What the task asks: Your answer should be the lines below from the one with "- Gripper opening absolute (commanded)" to the one with "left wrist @", both included, given again exactly and with nothing added.

Dataset section:
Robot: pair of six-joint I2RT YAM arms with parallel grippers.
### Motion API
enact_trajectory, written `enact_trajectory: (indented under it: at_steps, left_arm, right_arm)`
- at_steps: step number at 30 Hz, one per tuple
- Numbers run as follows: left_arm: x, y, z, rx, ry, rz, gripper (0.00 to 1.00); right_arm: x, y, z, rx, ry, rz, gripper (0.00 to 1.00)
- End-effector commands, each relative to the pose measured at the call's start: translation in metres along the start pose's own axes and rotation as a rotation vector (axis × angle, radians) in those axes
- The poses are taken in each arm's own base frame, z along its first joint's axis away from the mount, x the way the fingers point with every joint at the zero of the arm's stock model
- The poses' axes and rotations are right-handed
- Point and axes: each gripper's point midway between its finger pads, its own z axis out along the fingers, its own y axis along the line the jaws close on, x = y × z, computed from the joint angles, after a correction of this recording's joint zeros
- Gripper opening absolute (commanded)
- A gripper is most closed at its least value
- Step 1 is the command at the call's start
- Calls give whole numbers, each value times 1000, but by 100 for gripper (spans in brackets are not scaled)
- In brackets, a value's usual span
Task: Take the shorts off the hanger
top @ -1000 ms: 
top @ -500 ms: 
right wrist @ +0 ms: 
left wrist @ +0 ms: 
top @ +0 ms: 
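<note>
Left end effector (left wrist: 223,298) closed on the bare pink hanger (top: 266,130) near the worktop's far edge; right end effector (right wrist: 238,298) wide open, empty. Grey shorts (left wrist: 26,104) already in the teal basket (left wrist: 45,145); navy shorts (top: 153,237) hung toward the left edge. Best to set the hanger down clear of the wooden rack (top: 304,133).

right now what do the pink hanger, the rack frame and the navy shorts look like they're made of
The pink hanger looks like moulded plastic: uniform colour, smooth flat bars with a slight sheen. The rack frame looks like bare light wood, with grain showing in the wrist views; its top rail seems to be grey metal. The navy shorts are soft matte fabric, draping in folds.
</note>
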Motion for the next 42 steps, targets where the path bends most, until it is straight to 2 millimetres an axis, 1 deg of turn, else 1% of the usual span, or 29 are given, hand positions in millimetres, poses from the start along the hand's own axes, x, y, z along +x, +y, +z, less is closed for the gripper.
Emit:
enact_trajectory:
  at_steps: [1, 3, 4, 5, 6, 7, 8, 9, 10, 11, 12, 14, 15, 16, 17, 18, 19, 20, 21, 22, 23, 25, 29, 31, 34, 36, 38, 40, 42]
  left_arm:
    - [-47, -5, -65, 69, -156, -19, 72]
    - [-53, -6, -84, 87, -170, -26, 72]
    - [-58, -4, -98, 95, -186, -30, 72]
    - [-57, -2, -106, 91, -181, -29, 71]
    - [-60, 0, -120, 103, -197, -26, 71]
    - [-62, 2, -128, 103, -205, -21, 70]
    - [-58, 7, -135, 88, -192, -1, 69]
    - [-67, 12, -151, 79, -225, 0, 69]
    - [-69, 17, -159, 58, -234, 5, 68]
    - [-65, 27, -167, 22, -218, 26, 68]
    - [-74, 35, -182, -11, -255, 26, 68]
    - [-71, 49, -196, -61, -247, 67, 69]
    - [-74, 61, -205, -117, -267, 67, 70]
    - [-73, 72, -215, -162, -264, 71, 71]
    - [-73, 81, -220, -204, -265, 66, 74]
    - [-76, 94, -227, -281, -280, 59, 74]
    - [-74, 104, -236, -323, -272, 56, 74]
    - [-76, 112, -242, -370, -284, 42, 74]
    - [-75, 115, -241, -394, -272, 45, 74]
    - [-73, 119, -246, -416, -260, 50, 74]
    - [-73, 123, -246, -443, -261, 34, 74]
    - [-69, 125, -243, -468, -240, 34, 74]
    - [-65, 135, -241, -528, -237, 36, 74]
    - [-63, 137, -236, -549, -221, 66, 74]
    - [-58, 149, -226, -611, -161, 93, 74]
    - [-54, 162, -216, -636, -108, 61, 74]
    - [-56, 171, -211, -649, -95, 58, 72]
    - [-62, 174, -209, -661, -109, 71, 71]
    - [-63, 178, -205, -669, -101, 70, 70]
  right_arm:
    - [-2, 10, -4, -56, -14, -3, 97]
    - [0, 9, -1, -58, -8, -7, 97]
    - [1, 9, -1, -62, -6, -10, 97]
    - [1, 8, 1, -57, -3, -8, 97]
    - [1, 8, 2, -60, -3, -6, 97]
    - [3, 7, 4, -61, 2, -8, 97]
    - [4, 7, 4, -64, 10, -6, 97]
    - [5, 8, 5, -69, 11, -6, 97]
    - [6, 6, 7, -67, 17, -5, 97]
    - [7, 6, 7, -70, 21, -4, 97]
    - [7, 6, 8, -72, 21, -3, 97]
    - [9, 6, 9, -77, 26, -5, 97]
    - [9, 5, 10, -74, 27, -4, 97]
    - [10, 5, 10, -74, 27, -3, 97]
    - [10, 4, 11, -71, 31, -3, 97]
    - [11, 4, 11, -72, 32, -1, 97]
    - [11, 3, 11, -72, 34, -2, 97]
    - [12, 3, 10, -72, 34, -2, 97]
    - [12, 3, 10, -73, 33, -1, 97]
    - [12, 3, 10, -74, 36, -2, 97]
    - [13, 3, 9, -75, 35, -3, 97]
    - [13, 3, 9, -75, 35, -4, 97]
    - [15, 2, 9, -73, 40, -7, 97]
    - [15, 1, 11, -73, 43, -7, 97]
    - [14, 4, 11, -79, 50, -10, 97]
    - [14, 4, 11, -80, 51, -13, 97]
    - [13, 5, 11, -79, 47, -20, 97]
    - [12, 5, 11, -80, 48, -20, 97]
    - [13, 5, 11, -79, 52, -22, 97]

Task solution:
- Gripper opening absolute (commanded)
- A gripper is most closed at its least value
- Step 1 is the command at the call's start
- Calls give whole numbers, each value times 1000, but by 100 for gripper (spans in brackets are not scaled)
- In brackets, a value's usual span
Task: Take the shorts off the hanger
top @ -1000 ms: 
top @ -500 ms: 
right wrist @ +0 ms: 
left wrist @ +0 ms: 

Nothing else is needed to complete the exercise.